### Exercise
What is the number of lines in the listing that contain "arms"? Give that number only.

------

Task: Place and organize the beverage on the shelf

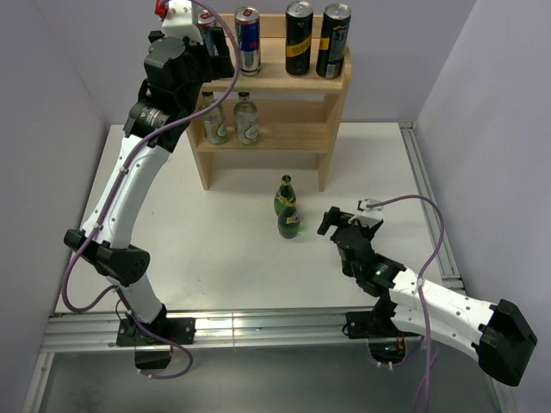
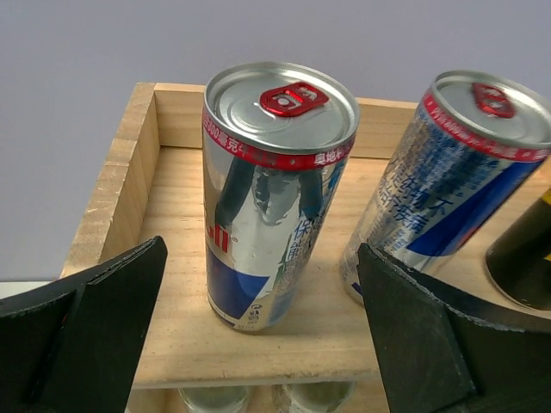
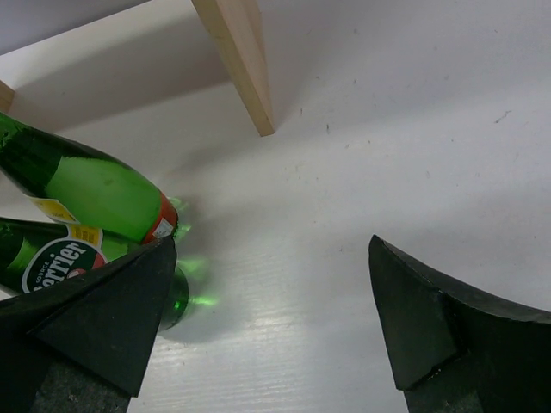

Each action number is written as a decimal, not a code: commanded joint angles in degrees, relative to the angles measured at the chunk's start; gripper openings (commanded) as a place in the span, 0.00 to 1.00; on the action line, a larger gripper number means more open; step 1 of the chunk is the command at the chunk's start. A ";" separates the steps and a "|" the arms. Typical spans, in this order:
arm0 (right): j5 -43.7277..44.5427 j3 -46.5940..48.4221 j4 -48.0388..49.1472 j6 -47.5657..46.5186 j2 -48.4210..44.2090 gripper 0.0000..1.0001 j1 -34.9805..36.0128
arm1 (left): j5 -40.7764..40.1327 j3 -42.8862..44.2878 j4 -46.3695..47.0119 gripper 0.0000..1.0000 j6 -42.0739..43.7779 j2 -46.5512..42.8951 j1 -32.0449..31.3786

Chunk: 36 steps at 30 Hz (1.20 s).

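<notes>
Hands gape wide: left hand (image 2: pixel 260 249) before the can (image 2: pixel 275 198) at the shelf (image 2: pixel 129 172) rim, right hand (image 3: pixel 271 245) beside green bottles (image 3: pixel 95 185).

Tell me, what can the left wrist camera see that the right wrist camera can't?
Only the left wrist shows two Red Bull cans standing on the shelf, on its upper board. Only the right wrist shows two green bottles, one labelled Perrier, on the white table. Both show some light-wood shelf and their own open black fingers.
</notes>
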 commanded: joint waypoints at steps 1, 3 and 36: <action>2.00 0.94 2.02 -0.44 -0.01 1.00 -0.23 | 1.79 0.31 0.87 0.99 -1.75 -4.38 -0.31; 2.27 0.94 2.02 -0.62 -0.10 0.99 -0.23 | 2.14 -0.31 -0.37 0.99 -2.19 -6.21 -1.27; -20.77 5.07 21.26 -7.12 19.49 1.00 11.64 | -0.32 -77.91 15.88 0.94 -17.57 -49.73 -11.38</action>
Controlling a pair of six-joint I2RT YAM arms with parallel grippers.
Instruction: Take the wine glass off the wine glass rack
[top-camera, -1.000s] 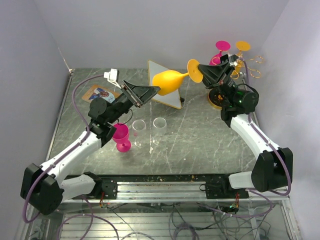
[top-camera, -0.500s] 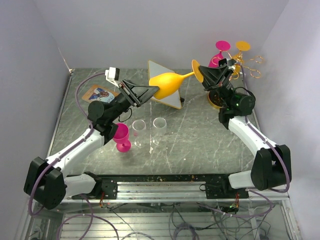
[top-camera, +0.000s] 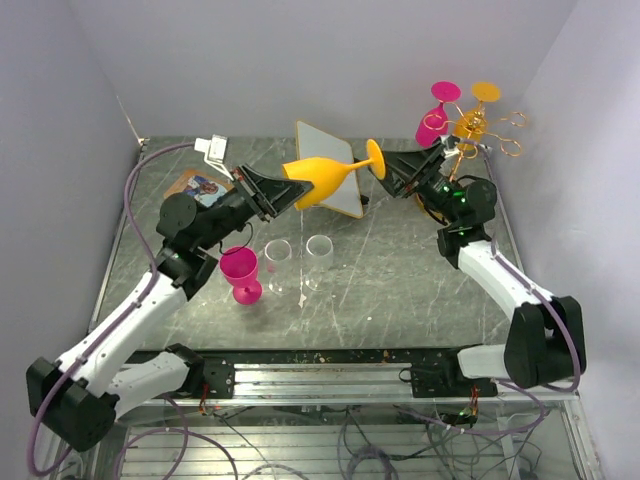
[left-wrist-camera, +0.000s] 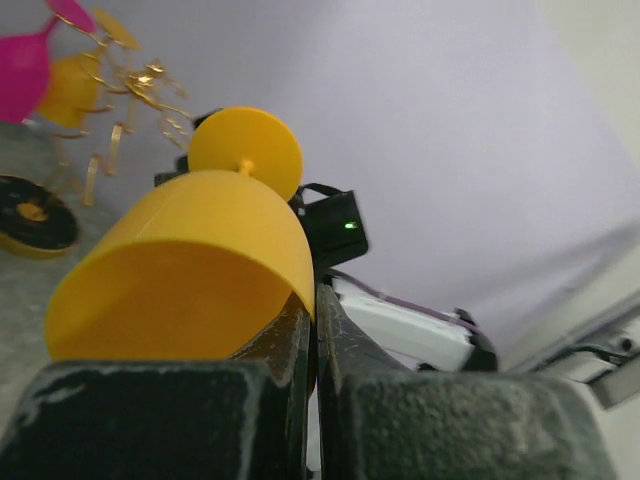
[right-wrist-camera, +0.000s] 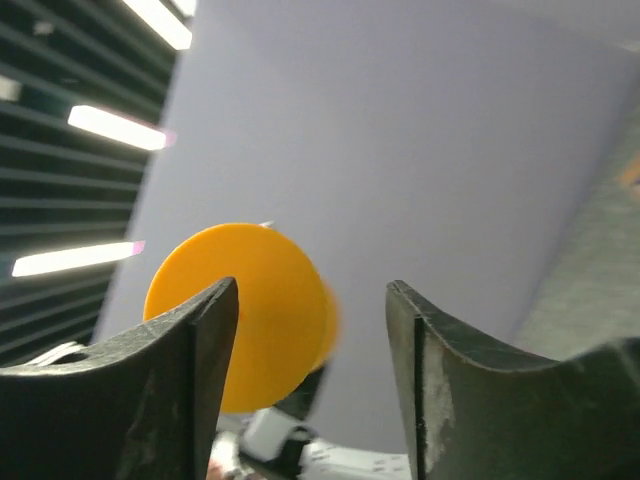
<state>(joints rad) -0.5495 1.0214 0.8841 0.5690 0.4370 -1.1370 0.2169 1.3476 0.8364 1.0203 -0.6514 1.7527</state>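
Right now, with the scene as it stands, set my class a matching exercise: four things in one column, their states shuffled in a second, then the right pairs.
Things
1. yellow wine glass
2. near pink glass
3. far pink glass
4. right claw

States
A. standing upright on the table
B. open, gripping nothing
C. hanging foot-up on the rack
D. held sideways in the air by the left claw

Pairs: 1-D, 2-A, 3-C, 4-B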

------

### Written response
2